The camera systems on the DJI Matrice 4E and DJI Matrice 4T are nearly identical on paper — both pack a 48 MP main sensor with a 90° field of view, cap out at 4K (2160p) at 30 fps, and share a maximum ISO of 409,600, which signals strong low-light sensitivity for night operations or shadowed environments. HDR mode, in-camera panoramas, a 24p cinema mode, and an FPV camera round out a capable shared feature set suited to demanding professional workflows.
The single but meaningful divergence is RAW capture: the Matrice 4E supports it, while the Matrice 4T does not. For photogrammetry, precision mapping, or any workflow where images are post-processed in software like Lightroom or specialized GIS tools, RAW files preserve far more tonal and detail information than compressed formats. The absence of RAW on the Matrice 4T means its imagery is baked in-camera at capture, limiting flexibility in post-production. Both share the same 60 Mbps video bitrate, so for video workflows the gap narrows — but for still-image-intensive missions, the difference is real.

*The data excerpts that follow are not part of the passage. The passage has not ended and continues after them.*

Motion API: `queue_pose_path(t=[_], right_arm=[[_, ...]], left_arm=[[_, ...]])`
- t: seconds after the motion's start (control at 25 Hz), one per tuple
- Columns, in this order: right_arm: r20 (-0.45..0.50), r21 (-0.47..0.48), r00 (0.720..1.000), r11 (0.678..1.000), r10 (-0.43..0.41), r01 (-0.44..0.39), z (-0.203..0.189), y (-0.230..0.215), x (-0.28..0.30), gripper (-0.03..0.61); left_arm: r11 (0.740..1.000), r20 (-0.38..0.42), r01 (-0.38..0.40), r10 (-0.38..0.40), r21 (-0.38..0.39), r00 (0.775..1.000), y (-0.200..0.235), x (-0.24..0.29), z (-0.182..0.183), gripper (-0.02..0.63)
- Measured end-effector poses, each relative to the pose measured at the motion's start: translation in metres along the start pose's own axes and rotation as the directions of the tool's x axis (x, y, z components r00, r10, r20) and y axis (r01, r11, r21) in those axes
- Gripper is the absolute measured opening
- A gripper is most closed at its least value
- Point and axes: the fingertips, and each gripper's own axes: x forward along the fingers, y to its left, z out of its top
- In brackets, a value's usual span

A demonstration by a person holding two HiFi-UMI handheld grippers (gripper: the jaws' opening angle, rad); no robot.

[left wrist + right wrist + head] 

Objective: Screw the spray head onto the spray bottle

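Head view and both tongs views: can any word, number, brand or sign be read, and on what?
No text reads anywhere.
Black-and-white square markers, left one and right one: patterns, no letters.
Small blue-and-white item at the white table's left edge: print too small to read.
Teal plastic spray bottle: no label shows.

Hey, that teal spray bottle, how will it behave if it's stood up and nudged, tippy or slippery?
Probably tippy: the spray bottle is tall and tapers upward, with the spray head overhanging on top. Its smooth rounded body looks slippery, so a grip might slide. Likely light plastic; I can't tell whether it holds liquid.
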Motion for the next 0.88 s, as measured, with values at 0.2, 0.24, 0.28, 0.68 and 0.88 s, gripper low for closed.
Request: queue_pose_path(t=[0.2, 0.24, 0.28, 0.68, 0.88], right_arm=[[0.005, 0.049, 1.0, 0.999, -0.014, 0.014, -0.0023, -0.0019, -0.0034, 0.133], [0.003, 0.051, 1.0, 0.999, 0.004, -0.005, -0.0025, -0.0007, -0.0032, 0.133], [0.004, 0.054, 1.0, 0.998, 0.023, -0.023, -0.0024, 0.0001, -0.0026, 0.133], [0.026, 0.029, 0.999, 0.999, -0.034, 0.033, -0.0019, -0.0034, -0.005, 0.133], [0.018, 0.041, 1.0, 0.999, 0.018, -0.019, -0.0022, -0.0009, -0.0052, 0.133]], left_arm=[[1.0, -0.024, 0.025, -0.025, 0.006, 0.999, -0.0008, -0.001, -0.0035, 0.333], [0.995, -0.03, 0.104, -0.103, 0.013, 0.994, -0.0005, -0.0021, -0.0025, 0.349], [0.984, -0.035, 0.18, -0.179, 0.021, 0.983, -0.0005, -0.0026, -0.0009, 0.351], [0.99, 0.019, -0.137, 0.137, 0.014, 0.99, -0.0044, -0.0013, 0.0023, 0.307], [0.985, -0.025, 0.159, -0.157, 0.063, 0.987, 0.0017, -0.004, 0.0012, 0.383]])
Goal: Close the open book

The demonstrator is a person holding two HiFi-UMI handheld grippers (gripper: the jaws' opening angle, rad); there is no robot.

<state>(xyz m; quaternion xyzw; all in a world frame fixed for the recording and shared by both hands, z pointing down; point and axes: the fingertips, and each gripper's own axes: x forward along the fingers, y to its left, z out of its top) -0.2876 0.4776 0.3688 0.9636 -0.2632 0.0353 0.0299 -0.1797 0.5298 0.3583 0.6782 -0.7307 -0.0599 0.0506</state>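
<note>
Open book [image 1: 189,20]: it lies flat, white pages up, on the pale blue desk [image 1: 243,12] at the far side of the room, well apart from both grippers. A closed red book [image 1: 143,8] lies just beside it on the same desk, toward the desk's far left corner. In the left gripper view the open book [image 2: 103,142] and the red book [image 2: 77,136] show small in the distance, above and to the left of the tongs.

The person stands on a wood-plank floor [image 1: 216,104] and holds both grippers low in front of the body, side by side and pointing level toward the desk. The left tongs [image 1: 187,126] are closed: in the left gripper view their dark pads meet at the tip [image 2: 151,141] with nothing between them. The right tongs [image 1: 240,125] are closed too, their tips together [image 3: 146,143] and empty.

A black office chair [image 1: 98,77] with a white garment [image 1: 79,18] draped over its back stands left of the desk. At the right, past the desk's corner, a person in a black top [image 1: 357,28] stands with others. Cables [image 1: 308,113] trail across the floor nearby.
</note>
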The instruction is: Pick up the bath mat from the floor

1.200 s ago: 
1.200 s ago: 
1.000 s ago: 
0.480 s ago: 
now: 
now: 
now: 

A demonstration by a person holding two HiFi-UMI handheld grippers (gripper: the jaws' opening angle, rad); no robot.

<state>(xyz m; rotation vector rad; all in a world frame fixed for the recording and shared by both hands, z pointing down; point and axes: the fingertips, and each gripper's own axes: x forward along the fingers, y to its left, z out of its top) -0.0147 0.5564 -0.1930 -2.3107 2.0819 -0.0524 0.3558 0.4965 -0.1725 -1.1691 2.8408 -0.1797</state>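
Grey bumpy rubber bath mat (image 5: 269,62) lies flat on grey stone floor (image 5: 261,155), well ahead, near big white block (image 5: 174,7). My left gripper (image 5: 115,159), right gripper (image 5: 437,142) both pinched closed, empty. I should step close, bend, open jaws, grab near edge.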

The Matrice 4E holds a clear edge in this group solely due to its RAW shooting capability. For operators whose missions revolve around high-fidelity image data — inspection analysis, orthomosaic mapping, or asset documentation — this distinction is a practical advantage. The Matrice 4T is not disadvantaged in video or general imaging, but professionals who rely on maximum post-processing latitude should weigh this difference carefully.